Side view of works by Kennedy Yanko
Next in the curated section, Troy Michie (Company Gallery) creates works using photographs with people’s bodies and faces cut out in a symbolic specter of invisibility, and Tomashi Jackson (Tilton Gallery) assembles sculptures that meld Josef Albers’s color theories with the history of racial politics in the US. Both Michie and Jackson, like Shrobe and Morris, use collage as a means of questioning deep-seated societal narratives and pushing for a kind of historical reconstruction.
The final artist in this section, Kameelah Janan Rasheed covered one side of Project for Empty Space‘s wall with “Selling My Black Rage to the Highest Bidder” flyers with pull-off tabs printed with a phone number. (If you call, you can leave a voicemail with your bid, which as the automated greeting informed me, starts at $100.) On the other side of the wall, Rasheed arranged black-and-white cut-outs, clippings, and xeroxes of seemingly random words and phrases that transform into poetry. Reading the snippets of text in all directions creates infinite combinations and meanings with every glance, suggesting an inherent complexity of language and understanding, both literally and in the abstract.

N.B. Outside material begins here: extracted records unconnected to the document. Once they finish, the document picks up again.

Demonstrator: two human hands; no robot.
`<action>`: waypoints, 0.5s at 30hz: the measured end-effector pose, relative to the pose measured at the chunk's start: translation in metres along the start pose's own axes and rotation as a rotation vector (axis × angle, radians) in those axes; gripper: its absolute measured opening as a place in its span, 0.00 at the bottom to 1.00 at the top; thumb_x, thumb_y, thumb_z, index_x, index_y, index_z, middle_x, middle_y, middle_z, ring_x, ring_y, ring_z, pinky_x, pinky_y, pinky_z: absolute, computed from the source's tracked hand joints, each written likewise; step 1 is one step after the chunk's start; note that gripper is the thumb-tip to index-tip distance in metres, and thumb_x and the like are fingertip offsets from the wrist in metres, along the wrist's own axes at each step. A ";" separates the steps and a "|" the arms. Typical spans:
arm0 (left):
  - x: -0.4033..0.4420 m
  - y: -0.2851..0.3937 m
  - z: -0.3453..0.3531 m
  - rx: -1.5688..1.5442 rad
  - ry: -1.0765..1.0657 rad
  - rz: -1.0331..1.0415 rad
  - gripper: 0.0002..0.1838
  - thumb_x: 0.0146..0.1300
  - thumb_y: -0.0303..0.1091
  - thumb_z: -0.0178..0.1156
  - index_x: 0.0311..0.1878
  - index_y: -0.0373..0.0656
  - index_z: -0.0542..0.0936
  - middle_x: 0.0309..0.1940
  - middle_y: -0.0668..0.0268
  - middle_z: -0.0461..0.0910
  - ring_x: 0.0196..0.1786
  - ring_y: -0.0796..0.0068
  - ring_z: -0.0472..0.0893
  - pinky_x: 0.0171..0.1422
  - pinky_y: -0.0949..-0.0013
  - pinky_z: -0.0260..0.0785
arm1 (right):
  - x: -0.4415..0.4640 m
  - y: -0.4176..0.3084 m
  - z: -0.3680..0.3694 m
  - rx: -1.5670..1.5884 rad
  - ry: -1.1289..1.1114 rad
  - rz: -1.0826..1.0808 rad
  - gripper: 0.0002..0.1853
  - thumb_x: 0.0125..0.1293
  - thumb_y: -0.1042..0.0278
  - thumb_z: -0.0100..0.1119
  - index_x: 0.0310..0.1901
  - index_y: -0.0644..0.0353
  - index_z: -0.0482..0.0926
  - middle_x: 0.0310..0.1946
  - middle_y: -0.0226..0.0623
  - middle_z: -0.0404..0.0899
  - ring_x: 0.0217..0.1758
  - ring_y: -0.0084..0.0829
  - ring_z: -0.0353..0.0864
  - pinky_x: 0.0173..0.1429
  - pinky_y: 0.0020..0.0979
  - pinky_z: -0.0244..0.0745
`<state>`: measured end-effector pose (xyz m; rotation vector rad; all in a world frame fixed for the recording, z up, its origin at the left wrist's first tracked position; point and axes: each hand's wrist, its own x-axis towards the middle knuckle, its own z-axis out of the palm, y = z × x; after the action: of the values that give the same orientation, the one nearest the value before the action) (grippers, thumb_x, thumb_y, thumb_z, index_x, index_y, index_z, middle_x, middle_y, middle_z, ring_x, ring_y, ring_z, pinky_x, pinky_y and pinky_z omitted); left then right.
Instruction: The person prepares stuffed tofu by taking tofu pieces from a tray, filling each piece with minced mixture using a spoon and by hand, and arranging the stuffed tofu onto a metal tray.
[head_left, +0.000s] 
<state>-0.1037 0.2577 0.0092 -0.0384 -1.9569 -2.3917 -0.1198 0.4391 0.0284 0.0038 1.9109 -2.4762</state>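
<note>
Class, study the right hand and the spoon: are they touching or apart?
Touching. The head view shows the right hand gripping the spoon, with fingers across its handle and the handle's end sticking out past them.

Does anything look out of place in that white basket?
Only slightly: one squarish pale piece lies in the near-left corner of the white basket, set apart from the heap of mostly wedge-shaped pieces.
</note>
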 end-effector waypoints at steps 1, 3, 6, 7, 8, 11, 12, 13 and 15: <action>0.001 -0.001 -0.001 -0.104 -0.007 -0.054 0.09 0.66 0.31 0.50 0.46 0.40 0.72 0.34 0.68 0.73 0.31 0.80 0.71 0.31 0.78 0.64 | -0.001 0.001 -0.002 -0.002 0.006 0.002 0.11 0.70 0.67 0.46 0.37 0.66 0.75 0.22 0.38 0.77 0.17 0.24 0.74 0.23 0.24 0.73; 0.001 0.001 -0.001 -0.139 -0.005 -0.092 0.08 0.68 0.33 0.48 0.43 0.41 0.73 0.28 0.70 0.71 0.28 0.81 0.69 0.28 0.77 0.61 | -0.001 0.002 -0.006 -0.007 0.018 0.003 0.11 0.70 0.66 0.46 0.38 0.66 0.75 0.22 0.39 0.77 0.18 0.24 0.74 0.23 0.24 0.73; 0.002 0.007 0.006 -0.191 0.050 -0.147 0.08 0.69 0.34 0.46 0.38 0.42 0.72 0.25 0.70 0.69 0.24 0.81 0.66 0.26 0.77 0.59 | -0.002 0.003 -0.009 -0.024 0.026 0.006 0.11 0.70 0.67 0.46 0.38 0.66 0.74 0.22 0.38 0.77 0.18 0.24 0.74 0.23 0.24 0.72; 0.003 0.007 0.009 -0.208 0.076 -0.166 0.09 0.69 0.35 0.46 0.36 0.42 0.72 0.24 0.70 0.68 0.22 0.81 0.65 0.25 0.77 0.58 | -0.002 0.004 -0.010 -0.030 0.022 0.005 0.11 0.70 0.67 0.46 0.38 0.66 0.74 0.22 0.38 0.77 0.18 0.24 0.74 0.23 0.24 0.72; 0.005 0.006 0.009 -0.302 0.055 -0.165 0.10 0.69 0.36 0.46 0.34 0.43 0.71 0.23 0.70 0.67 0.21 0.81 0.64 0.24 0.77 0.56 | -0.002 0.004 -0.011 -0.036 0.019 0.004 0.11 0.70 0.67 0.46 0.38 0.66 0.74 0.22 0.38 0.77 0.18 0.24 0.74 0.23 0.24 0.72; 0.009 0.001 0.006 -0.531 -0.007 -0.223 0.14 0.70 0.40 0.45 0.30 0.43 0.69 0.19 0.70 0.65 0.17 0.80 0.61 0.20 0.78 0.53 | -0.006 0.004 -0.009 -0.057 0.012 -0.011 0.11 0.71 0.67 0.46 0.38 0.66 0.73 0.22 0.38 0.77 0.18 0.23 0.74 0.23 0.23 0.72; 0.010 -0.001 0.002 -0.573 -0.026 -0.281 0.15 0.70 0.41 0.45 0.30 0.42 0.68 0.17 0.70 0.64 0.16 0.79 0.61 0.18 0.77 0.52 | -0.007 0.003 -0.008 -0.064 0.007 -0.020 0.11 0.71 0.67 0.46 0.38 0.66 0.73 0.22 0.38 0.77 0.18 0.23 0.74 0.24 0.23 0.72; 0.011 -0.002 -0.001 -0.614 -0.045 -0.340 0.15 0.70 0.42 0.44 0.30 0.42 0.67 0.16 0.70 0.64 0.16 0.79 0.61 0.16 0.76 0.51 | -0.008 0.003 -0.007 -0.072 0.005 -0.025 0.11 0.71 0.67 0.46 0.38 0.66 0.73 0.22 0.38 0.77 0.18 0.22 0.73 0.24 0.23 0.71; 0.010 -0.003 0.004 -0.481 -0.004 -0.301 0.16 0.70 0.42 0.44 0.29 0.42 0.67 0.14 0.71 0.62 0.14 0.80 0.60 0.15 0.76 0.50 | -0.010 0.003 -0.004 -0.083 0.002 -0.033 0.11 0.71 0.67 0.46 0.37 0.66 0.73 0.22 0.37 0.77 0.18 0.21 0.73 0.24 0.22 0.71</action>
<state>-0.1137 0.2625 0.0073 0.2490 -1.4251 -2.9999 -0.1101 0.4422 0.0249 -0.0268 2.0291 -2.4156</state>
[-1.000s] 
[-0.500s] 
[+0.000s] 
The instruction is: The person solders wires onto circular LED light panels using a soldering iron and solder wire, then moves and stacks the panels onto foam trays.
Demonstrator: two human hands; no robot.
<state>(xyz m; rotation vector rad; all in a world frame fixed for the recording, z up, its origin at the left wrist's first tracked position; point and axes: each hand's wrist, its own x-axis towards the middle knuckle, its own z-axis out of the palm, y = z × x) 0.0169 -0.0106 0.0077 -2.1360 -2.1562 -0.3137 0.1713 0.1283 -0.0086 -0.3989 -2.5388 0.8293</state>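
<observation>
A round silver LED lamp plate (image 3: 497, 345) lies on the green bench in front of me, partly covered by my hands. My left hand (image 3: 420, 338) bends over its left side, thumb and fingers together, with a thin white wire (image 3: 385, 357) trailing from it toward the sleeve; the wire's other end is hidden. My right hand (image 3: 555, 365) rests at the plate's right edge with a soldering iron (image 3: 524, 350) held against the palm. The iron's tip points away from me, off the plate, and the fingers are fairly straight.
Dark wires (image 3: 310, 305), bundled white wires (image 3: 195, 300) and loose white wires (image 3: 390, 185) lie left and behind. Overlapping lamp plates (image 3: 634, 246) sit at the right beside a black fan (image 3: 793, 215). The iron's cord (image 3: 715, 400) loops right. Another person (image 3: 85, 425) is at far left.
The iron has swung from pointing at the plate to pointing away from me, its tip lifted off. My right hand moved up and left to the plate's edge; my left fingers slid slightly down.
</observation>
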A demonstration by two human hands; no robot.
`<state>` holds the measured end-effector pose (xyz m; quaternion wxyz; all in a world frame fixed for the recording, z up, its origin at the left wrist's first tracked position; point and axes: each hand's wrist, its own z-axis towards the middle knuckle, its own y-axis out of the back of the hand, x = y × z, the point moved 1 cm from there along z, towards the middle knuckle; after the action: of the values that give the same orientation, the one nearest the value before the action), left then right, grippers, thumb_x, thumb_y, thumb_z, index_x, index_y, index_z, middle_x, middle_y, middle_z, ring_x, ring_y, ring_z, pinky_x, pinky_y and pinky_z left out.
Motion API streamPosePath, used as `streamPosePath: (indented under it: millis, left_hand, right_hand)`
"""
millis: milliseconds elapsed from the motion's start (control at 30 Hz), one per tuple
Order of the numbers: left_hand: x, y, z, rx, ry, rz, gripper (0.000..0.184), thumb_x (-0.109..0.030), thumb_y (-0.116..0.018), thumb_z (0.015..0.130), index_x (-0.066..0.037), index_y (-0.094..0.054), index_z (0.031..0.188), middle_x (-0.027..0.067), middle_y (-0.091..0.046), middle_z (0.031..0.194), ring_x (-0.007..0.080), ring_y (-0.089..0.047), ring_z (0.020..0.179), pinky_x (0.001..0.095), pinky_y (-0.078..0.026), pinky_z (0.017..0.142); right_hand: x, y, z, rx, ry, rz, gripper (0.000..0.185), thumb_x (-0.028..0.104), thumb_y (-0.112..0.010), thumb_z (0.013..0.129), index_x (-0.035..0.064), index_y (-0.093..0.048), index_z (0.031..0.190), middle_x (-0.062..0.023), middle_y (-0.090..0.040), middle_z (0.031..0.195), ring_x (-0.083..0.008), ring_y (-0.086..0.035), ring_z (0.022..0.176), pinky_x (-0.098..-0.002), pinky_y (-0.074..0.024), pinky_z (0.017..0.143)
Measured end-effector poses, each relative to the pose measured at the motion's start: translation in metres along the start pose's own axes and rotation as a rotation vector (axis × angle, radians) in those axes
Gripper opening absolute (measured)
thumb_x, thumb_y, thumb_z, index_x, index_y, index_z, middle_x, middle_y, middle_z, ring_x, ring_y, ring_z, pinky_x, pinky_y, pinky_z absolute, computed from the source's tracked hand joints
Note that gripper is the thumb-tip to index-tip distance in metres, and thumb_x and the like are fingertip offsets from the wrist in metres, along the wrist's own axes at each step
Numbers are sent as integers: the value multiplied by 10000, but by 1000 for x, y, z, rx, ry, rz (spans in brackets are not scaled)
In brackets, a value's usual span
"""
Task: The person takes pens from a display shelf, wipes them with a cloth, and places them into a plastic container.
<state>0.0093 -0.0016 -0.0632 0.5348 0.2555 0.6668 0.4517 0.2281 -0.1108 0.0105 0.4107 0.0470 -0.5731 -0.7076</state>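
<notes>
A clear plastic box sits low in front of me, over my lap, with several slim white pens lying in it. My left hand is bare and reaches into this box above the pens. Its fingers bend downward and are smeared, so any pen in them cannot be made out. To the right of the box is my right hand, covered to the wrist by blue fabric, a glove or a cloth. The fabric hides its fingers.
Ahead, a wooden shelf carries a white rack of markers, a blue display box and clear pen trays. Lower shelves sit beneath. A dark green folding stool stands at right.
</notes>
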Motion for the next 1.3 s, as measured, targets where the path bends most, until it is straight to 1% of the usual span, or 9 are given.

Close-up of the other side of Kameelah Janan Rasheed’s wall
Although The Aesthetics of Matter effectively stole the show at Volta, I would be remiss to exclude a couple of standout booths. In the first, Bratislava’s Soda Gallery presents the works of Lucia Tallová, who uses old family photographs and furniture to create monochromatic installations highlighting the unreliable nature of memory. At the booth of São Paulo’s Galeria Emmathomas, gray paint covers the chaos of a broken piano with bottles, lamps, and chairs littering the floor, an installation by Alan Fontes that almost feels like a Cubist still life in 3D. Behind the installation, on the gray wallpapered walls of the booth, hang paintings of crumbling houses.

The works of Lucia Tallová at the Soda Gallery booth

Alan Fontes’s installation at the Galeria Emmathomas booth
Like those of the artists represented in The Aesthetics of Matter, the works of Tallová and Fontes combine materials and media in a collage-like manner. In fact, these two booths would fit very nicely into Thomas and Chevremont’s curatorial vision, especially considering the curators’ focus on the pitfalls of historicity and neatly ordered narratives. It seems at Volta this year, a century after the emergence of Dada, the politics of collage are as relevant as ever.
Volta NY 2018 continues at Pier 90 (West 50th Street at Twelfth Avenue, Westside, Manhattan) through March 11.